Why start with early-stage delinquency collections for a generative AI business case in banking? It's a contained, measurable process with clear KPIs (response rate, collectability rate, and amount recovered). That lets you build the hypothesis quickly, test it against a current benchmark, and scale to the rest of the use case once it's validated.
Which KPIs are used to measure a generative AI collections agent? Three metrics: response rate (customers who reply to the contact), collectability rate (customers who bring their delinquency current), and amount recovered from the portfolio, which directly impacts the loan-loss provision in the P&L.

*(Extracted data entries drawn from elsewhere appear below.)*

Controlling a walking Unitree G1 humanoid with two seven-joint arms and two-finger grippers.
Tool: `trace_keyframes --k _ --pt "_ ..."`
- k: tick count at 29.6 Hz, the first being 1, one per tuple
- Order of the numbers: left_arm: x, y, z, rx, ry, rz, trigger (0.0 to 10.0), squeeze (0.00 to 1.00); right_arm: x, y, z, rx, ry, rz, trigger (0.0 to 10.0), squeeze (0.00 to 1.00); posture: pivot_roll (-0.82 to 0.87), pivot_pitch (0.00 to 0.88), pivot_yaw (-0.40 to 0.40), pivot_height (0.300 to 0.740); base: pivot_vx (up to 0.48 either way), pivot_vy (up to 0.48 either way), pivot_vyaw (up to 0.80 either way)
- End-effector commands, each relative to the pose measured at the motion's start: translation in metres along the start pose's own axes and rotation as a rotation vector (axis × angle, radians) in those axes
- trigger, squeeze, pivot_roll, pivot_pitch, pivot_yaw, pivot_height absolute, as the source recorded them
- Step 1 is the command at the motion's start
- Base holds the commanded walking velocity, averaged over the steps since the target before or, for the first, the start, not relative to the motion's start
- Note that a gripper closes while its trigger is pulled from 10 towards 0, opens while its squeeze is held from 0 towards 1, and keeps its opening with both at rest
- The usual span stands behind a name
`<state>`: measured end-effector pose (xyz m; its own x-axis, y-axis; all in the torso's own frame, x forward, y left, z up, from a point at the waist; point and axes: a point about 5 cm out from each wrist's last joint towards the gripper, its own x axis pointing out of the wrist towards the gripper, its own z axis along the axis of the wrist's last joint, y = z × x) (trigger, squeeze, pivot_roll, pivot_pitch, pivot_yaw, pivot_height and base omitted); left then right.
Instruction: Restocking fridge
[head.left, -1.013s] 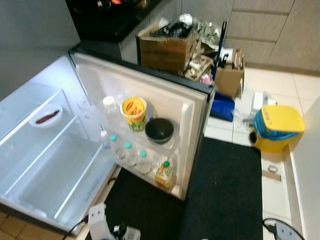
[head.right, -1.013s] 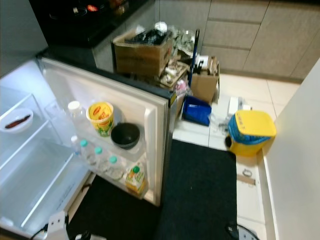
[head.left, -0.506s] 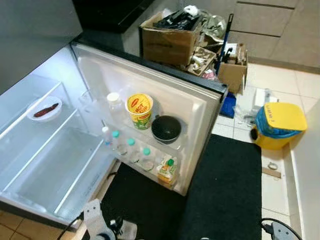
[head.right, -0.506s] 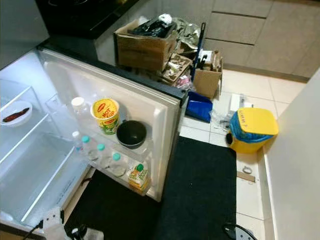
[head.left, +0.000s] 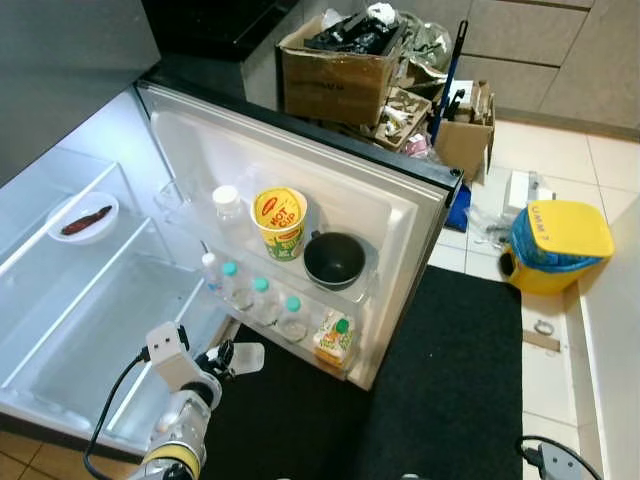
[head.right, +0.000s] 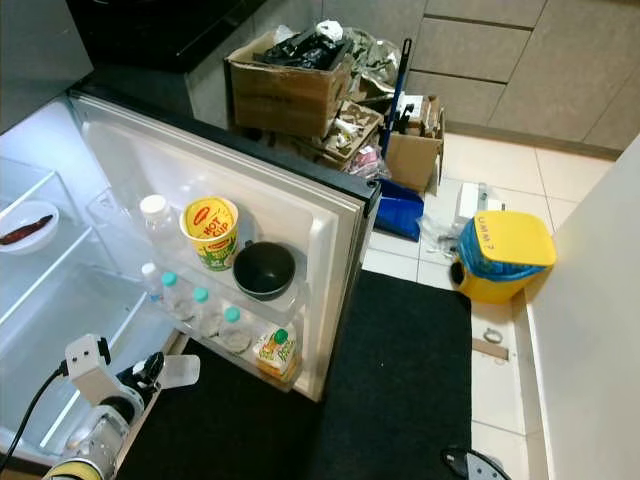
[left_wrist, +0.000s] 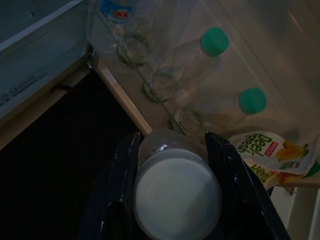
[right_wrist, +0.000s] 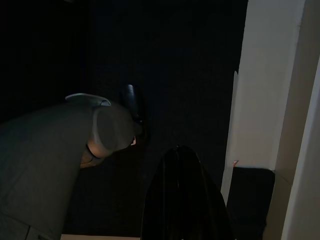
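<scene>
Left gripper (left_wrist: 172, 195) is clamped on a clear bottle (left_wrist: 176, 187), one black finger on each side, white base toward the wrist camera. In the head views the bottle (head.left: 240, 357) lies roughly horizontal, low, just in front of the open fridge door (head.left: 400, 215) and over the black mat (head.left: 440, 380).

Landmark is the door's lower shelf: three green-capped bottles (head.left: 262, 305) stand in a row there, juice carton (head.left: 333, 342) at the outer end, a white-capped small bottle (head.left: 210, 272) at the hinge end. Held bottle is near that row, below it, not touching.

Shelf above it: yellow cup noodle tub (head.left: 280, 222), black bowl (head.left: 334, 260) beside it, a white-capped bottle (head.left: 229, 208) on the hinge side.

Fridge interior (head.left: 90, 330), hinge side of the door, has a white dish (head.left: 82, 218) with something dark red on an upper glass shelf.

Right gripper (right_wrist: 182, 200): wrist view very dark, one black finger shape visible, can't tell whether it is open.

Beyond the door: cardboard boxes (head.left: 335, 75) of clutter, yellow bin (head.left: 555, 250) with a blue liner on the tile floor.
</scene>
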<state>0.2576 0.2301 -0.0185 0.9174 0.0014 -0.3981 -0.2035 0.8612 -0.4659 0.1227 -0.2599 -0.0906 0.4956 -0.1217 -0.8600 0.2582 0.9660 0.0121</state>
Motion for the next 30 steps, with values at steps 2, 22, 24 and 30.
trace_keyframes --k 2,22,24,30 --pt "0.0 0.004 0.008 0.004 -0.037 0.019 10.0 0.0 -0.001 0.0 -0.007 -0.003 0.021 0.003 10.0 0.0 -0.06 0.113 0.004 0.74 0.131 0.0 0.0" --pt "-0.055 0.037 -0.081 0.061 0.328 0.144 10.0 0.0 -0.001 0.003 -0.008 -0.03 0.032 0.013 10.0 0.0 -0.06 0.107 0.007 0.74 0.0 -0.11 0.0" --pt "-0.06 0.04 -0.086 0.067 0.353 0.16 10.0 0.0 -0.001 0.003 -0.009 -0.03 0.035 0.013 10.0 0.0 -0.06 0.107 0.008 0.74 0.0 -0.469 0.0" --pt "-0.072 0.047 -0.097 0.073 0.406 0.208 10.0 0.0 -0.001 0.004 -0.009 -0.032 0.037 0.014 10.0 0.0 -0.06 0.106 0.008 0.74 0.0 -0.156 0.0"
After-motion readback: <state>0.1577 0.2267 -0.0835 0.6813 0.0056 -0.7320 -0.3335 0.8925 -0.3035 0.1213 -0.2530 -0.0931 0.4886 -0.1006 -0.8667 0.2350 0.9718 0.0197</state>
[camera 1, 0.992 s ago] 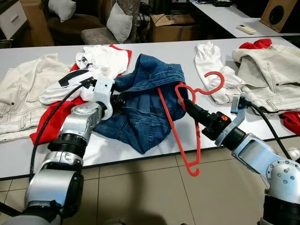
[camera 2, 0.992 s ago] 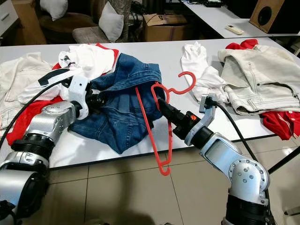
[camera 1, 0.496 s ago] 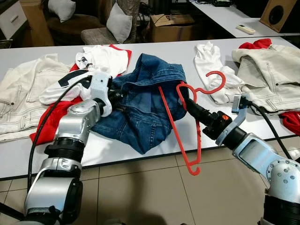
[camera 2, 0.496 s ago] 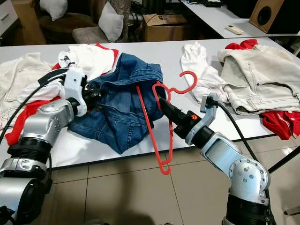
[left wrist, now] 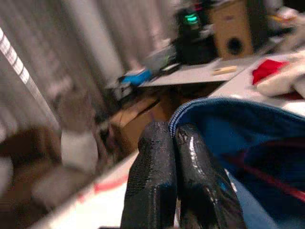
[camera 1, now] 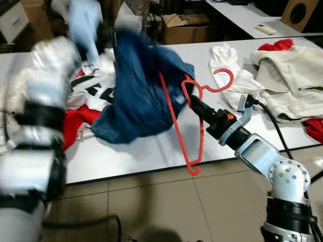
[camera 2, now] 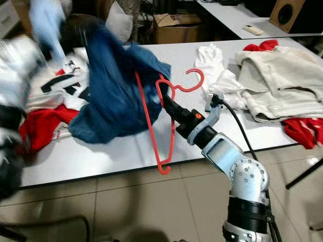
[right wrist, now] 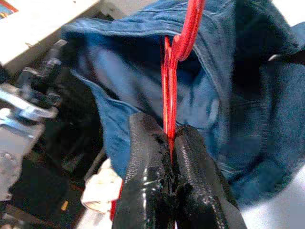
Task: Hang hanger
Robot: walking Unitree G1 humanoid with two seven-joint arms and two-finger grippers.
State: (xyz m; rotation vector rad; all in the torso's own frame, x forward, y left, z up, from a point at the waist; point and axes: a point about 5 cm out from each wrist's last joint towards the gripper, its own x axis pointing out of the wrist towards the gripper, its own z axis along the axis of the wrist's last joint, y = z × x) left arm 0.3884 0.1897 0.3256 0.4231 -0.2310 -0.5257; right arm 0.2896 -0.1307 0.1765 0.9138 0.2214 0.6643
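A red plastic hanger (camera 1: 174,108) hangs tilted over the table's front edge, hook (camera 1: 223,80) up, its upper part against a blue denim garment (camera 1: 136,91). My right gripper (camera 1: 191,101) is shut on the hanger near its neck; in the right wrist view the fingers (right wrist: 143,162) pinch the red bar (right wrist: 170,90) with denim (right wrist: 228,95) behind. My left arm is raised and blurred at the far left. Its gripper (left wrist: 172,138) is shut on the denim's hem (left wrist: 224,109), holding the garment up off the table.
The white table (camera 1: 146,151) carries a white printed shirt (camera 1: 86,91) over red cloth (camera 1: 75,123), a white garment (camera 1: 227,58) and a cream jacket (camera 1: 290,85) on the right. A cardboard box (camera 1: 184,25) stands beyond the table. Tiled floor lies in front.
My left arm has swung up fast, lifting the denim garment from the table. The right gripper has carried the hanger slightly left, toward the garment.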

How is the rollout recommended to be tested? With a controlled population: tests of 2 to 3 months over 20% to 30% of the portfolio, run in parallel with current methods for a clear comparison without disrupting operations.
What is AI collections in banking? It is the management of delinquent portfolios through generative AI conversational agents that contact customers on channels like WhatsApp, negotiate within thresholds approved by the bank, answer questions outside the ideal flow, and handle thousands of conversations in parallel, at any hour and at a marginal cost compared with other contact channels.
What results can a bank expect from AI collections in early delinquency? It depends on the starting benchmark. In the Turing Bank model case for auto loans, the goal is to double the response rate from 7% to 14%, raise collectability from 4% to 7%, and recover an extra USD 3,600,000 over the benchmark, validated with a POC of 2 to 3 months.